**EXERCISE:** Which of the lines below hold the word "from"? Pull each of them out.

**SUPPLIED INFORMATION:**
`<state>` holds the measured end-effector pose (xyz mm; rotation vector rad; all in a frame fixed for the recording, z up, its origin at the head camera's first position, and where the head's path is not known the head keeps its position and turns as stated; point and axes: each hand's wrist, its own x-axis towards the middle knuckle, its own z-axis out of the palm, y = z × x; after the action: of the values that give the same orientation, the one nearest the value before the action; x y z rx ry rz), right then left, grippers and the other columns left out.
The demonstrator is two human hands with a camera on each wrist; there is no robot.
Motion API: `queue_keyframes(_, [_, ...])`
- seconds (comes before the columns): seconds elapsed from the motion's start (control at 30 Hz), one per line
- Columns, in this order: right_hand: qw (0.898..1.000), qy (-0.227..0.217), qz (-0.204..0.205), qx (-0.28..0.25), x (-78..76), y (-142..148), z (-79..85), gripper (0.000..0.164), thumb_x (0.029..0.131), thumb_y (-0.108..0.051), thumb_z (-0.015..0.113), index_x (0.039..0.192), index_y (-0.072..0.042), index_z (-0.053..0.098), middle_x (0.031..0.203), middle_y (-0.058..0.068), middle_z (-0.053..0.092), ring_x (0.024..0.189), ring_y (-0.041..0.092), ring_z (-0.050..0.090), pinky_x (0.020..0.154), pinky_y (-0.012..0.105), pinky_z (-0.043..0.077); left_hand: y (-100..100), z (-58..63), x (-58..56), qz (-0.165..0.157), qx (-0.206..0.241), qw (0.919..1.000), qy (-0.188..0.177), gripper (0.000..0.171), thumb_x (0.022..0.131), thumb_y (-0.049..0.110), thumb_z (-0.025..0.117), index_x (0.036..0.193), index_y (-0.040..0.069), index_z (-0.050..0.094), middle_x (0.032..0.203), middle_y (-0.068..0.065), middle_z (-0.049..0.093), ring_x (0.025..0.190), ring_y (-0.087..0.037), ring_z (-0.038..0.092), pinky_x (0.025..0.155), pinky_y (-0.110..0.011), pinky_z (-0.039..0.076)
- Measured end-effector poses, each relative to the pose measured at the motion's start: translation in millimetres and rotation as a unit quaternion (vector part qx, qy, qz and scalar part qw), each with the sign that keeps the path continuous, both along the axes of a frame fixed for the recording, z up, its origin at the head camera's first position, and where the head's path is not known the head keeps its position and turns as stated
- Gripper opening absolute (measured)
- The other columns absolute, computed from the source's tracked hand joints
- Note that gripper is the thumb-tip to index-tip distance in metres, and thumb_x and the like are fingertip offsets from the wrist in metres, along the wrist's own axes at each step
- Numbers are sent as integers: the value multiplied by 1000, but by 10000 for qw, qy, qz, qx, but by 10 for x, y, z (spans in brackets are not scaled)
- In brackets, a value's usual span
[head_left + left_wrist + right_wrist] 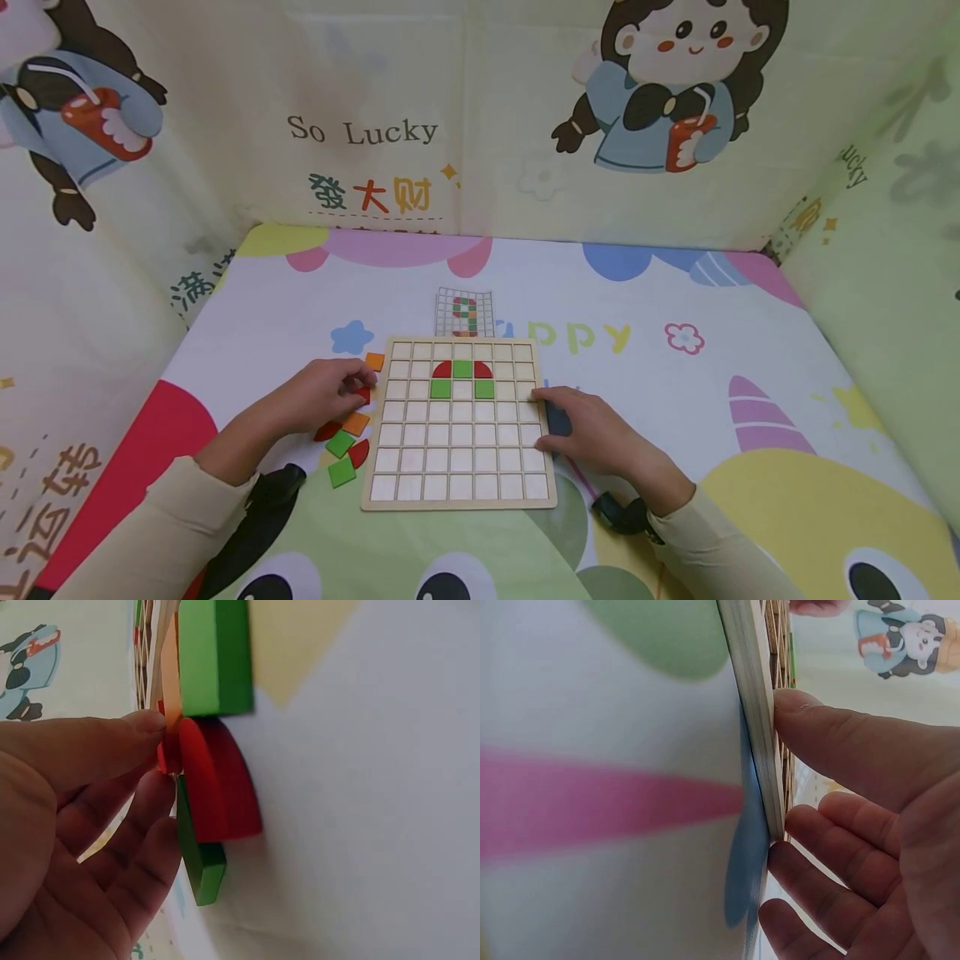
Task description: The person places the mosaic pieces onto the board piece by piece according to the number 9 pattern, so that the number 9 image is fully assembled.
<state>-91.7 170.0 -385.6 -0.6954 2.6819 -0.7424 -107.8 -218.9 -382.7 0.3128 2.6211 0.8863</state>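
A wooden grid board (384, 492) lies flat on the table. Near its top are two red quarter-round pieces (442, 369) and three green squares (462, 369). My left hand (330, 392) is just off the board's left side, with thumb and fingers pinching a red piece (171, 750). Loose pieces lie beside it: an orange square (356, 423), green squares (341, 472) and a red quarter-round (359, 453). At the board's right edge, my right hand (600, 429) rests its thumb and fingertips, fingers loosely extended.
Behind the board stands or lies a small pattern card (465, 310) with a coloured grid, its lower end cut off by the board. Another orange square (375, 362) sits by the upper left corner. A dark item (557, 418) is partly covered by the right hand.
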Motion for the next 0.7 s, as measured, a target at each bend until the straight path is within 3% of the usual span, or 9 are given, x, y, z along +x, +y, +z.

**WORKED SOLUTION:**
- seconds (comes before the columns): seconds elapsed from the motion's start (control at 30 Hz), one per line
- The other columns absolute, computed from the source's tracked hand joints
- Note that gripper is the thumb-tip to index-tip distance in metres, and thumb_x and the like are fingertip offsets from the wrist in metres, along the wrist's own axes at each step

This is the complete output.